To examine the impact of determinants of incident dementia in three different old age groups (75–79, 80–84, 85+years) in Germany.
Design:
Multicenter prospective AgeCoDe/AgeQualiDe cohort study with baseline and nine follow-up assessments at 1.5-year intervals.
Setting:
Primary care medical record registry sample.
Participants:
General practitioners’ (GPs) patients aged 75+years at baseline.
Measurements:
Conduction of standardized interviews including neuropsychological assessment and collection of GP information at each assessment wave. We used age-stratified competing risk regression models (accounting for the competing event of mortality) to assess determinants of incident dementia and age-stratified ordinary least square regressions to quantify the impact of identified determinants on the age at dementia onset.
Results:
Among 3027 dementia-free GP patients, n = 704 (23.3%) developed dementia during the 13-year study period.

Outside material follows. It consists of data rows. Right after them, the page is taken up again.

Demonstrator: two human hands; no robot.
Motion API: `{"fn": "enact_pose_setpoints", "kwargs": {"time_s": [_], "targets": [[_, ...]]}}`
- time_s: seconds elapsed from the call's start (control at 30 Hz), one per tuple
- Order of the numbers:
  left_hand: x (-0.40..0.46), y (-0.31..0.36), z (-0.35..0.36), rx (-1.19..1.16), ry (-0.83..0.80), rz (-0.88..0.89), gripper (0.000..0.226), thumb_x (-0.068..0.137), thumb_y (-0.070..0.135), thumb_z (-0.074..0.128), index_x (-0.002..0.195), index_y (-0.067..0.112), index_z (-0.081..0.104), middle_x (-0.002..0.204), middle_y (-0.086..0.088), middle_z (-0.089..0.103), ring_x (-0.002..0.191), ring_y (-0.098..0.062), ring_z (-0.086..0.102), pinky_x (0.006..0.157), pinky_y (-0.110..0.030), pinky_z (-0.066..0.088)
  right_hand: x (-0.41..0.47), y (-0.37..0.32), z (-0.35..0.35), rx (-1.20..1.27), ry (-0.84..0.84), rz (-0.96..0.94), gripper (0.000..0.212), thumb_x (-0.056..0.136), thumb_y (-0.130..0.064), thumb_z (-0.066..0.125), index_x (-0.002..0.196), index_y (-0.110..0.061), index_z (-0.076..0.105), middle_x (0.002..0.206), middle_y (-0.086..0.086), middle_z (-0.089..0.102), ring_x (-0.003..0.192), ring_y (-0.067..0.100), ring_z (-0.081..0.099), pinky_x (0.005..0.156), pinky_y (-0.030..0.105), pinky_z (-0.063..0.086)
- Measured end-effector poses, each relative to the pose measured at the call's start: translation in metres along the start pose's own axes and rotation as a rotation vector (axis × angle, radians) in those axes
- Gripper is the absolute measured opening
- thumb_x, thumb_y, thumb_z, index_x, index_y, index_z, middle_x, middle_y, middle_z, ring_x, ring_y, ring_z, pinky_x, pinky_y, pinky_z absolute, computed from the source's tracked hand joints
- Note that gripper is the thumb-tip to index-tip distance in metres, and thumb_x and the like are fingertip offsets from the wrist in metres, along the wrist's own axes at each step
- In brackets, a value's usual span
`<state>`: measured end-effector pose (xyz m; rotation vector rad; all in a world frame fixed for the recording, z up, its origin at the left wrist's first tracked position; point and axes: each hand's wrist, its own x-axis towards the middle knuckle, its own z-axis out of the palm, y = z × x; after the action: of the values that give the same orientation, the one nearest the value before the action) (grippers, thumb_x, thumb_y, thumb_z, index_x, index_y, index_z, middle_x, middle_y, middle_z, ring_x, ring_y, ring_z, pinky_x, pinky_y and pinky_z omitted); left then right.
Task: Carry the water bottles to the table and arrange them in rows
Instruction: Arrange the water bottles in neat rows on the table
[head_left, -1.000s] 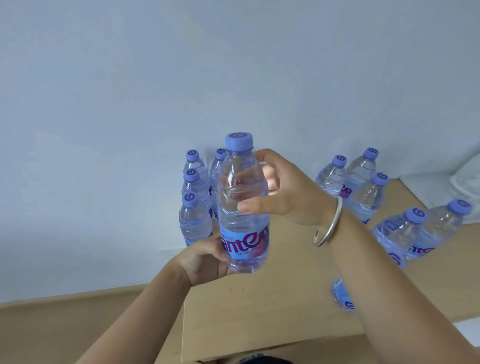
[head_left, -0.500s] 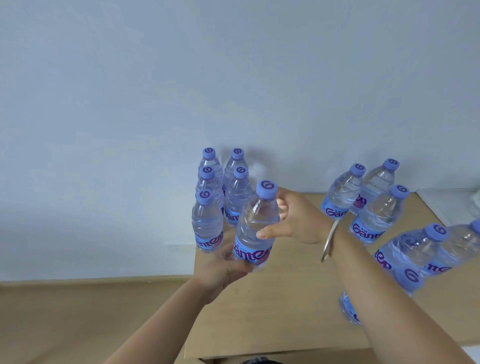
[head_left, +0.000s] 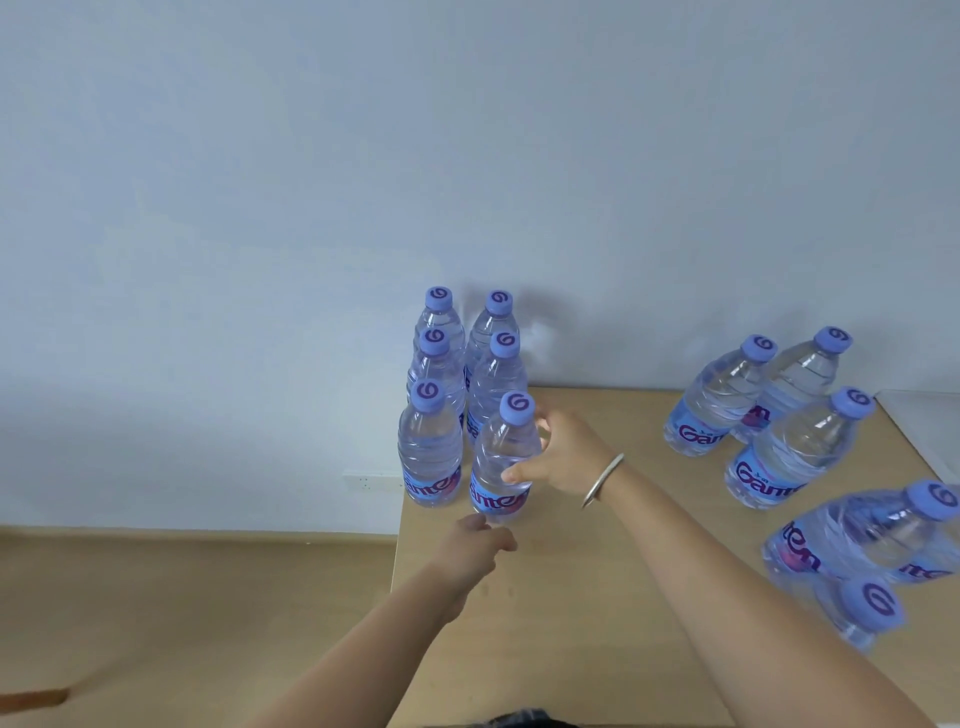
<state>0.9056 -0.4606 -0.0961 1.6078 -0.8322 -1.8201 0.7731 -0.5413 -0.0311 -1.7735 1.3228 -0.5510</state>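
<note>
1. Landmark: light wooden table, pushed against pale blue-grey wall.
2. Front-right bottle, clear plastic w/ purple cap and blue label, stands upright on table near its left edge, base on the wood.
3. Right hand wraps this bottle's mid body: thumb across the near side, fingers curled round the far side. Firm hold, not slack. Silver bangle on that wrist.
4. Left hand sits just in front of the bottle's base, above table's left edge; fingers loosely bent, nothing in them. Fingertips very near the label; contact – can't tell.
5. Left cluster = five more identical clear bottles, upright, touching or nearly so; w/ the held one they make 2 columns × 3 at table's left rear corner.
6. Right group: three same-type bottles upright near table's rear right, well apart from cluster.
7. Near right edge of table: more bottles, blurred; count and pose unclear.
8. White wall socket low on wall, left of table.
</note>
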Motion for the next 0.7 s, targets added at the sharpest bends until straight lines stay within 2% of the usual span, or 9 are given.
{"fn": "enact_pose_setpoints", "kwargs": {"time_s": [0.07, 0.13, 0.2, 0.3, 0.4, 0.6, 0.7], "targets": [[0.002, 0.002, 0.002, -0.062, -0.008, -0.018, 0.016, 0.068, 0.010, 0.061, 0.080, 0.013, 0.050, 0.095, -0.008, 0.043, 0.093, -0.020, 0.044, 0.098, -0.034, 0.039, 0.006, 0.002, 0.002, 0.001, 0.002, -0.009, 0.049, 0.061, -0.009, 0.080, 0.106, -0.018, 0.062, 0.100, -0.003, 0.066, 0.089, 0.010, 0.060, 0.071, 0.007, 0.044], [0.006, 0.003, 0.003, -0.103, -0.002, -0.027, 0.017, 0.064, 0.011, 0.059, 0.077, 0.014, 0.048, 0.093, -0.007, 0.042, 0.092, -0.019, 0.043, 0.100, -0.034, 0.038, 0.012, 0.004, 0.005, -0.007, 0.011, -0.030, 0.055, 0.060, -0.010, 0.081, 0.109, -0.022, 0.060, 0.109, -0.002, 0.061, 0.098, 0.012, 0.058, 0.079, 0.014, 0.044], [0.011, 0.006, 0.002, -0.150, 0.007, -0.039, 0.015, 0.067, 0.008, 0.059, 0.074, 0.014, 0.047, 0.085, -0.003, 0.043, 0.086, -0.017, 0.045, 0.101, -0.035, 0.038, 0.018, 0.006, 0.007, -0.023, 0.026, -0.051, 0.061, 0.059, -0.011, 0.082, 0.113, -0.024, 0.059, 0.110, -0.005, 0.053, 0.101, 0.011, 0.053, 0.084, 0.019, 0.042], [0.021, 0.009, -0.002, -0.193, 0.017, -0.067, 0.019, 0.082, -0.002, 0.052, 0.071, 0.013, 0.050, 0.078, -0.003, 0.047, 0.082, -0.015, 0.047, 0.091, -0.032, 0.041, 0.026, 0.009, 0.006, -0.033, 0.021, -0.061, 0.063, 0.058, -0.011, 0.082, 0.115, -0.023, 0.060, 0.109, -0.005, 0.047, 0.102, 0.011, 0.051, 0.084, 0.021, 0.043], [0.027, 0.010, -0.002, -0.202, 0.023, -0.085, 0.016, 0.083, -0.002, 0.052, 0.074, 0.012, 0.053, 0.082, -0.004, 0.050, 0.090, -0.017, 0.049, 0.087, -0.031, 0.041, 0.027, 0.013, 0.006, -0.015, 0.002, -0.053, 0.065, 0.060, -0.011, 0.082, 0.119, -0.023, 0.058, 0.115, -0.005, 0.046, 0.105, 0.011, 0.051, 0.085, 0.022, 0.043], [0.026, 0.008, 0.000, -0.177, 0.021, -0.090, 0.014, 0.082, -0.002, 0.053, 0.077, 0.011, 0.053, 0.083, -0.004, 0.050, 0.090, -0.017, 0.050, 0.087, -0.031, 0.042, 0.022, 0.014, 0.004, 0.013, -0.013, -0.047, 0.066, 0.063, -0.010, 0.080, 0.121, -0.024, 0.054, 0.119, -0.005, 0.045, 0.109, 0.012, 0.050, 0.092, 0.027, 0.045], [0.025, 0.006, -0.002, -0.161, 0.002, -0.085, 0.015, 0.083, -0.002, 0.052, 0.077, 0.011, 0.052, 0.084, -0.004, 0.050, 0.094, -0.019, 0.050, 0.091, -0.032, 0.042, 0.017, 0.014, 0.007, 0.059, -0.002, -0.035, 0.076, 0.064, -0.010, 0.079, 0.130, -0.026, 0.046, 0.122, -0.007, 0.053, 0.110, 0.010, 0.052, 0.090, 0.018, 0.043]]}}
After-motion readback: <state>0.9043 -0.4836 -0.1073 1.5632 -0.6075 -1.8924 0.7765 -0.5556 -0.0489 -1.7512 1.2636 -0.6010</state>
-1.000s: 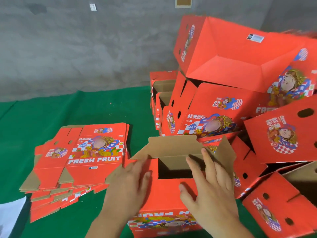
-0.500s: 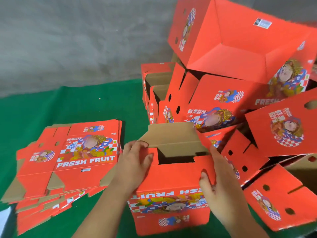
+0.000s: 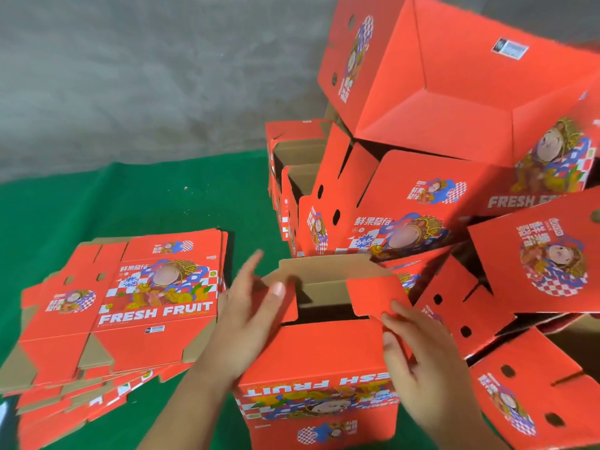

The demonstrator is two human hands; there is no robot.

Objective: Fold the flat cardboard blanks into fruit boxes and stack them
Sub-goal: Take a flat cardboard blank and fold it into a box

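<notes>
A: What lies around the hands?

B: Biggest first: the pile of folded boxes (image 3: 454, 131) rises beyond and to the right of the right hand, leaning every way. The blanks (image 3: 136, 306) sit stacked flat just left of the left hand, on green cloth (image 3: 130, 196).

A: And the box in work?

B: The box (image 3: 321, 355) stands between the hands, print upside down toward the person, its top open. The left hand (image 3: 250, 323) is spread wide, palm against the left flap (image 3: 279, 303), pressing rather than gripping. The right hand (image 3: 418, 362) is half curled, fingertips on the edge of the right flap (image 3: 376, 297), thumb probably underneath it; that side is hard to see.

A: How will it handle?

B: Light, I judge, and stiff along the panels, but it gives at the creases and dents at corners. The printed face looks smooth, so it may slide. Take flaps near their free edges to fold; carry the box by both side walls, low down.
</notes>
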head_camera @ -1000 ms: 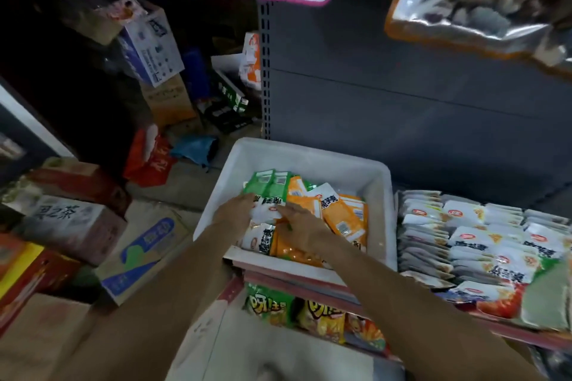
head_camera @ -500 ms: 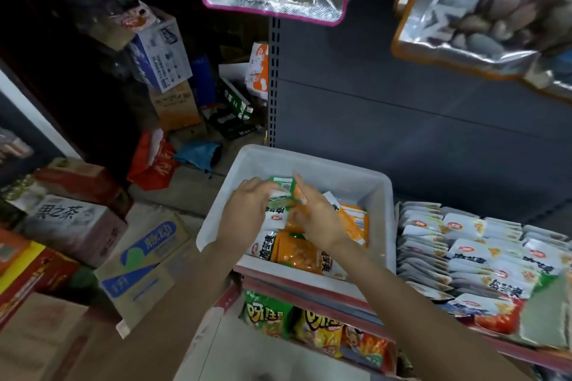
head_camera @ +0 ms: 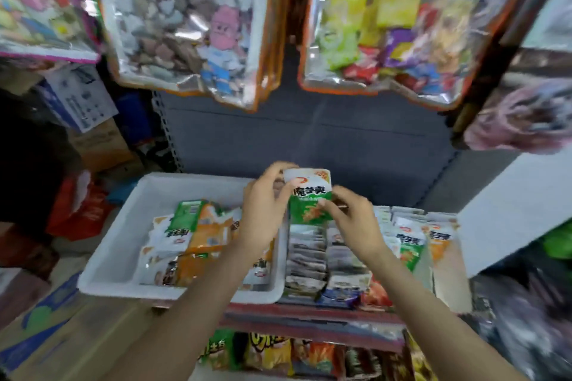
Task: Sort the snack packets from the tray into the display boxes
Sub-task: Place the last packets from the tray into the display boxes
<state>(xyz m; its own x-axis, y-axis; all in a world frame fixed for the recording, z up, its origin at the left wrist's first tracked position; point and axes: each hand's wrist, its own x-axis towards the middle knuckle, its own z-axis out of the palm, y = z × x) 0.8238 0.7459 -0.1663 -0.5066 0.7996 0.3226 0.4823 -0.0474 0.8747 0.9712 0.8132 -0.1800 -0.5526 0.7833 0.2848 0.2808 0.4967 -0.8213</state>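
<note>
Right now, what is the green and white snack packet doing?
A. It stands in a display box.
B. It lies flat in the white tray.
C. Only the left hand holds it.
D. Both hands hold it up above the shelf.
D: the left hand and the right hand both grip the green and white snack packet, raised above the white tray and the rows of packets.

We see a green-and-white foil snack packet (head_camera: 310, 198) upright, raised above the shelf | white plastic tray (head_camera: 123, 244) left, holding orange, green, white packets | rows of packets in display boxes (head_camera: 411, 241) right
</note>
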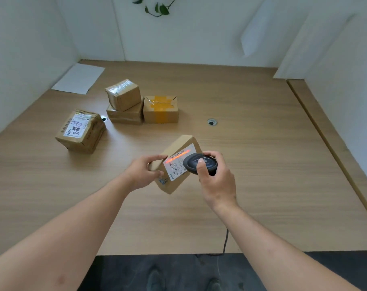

Worse cognitive performance and subjective memory decline with related worries at baseline, and the APOE ε4 allele were associated independently with increased dementia risk in all three old age groups. Worse cognitive performance at baseline was also associated with younger age at dementia onset in all three age groups. Other well-known determinants were associated with dementia risk and age at dementia onset only in some or in none of the three old age groups.
Conclusions:
This study provides further evidence for the age-specific importance of determinants of incident dementia in old age. Such specifics have to be considered more strongly particularly with regard to potential approaches of early detection and prevention of dementia.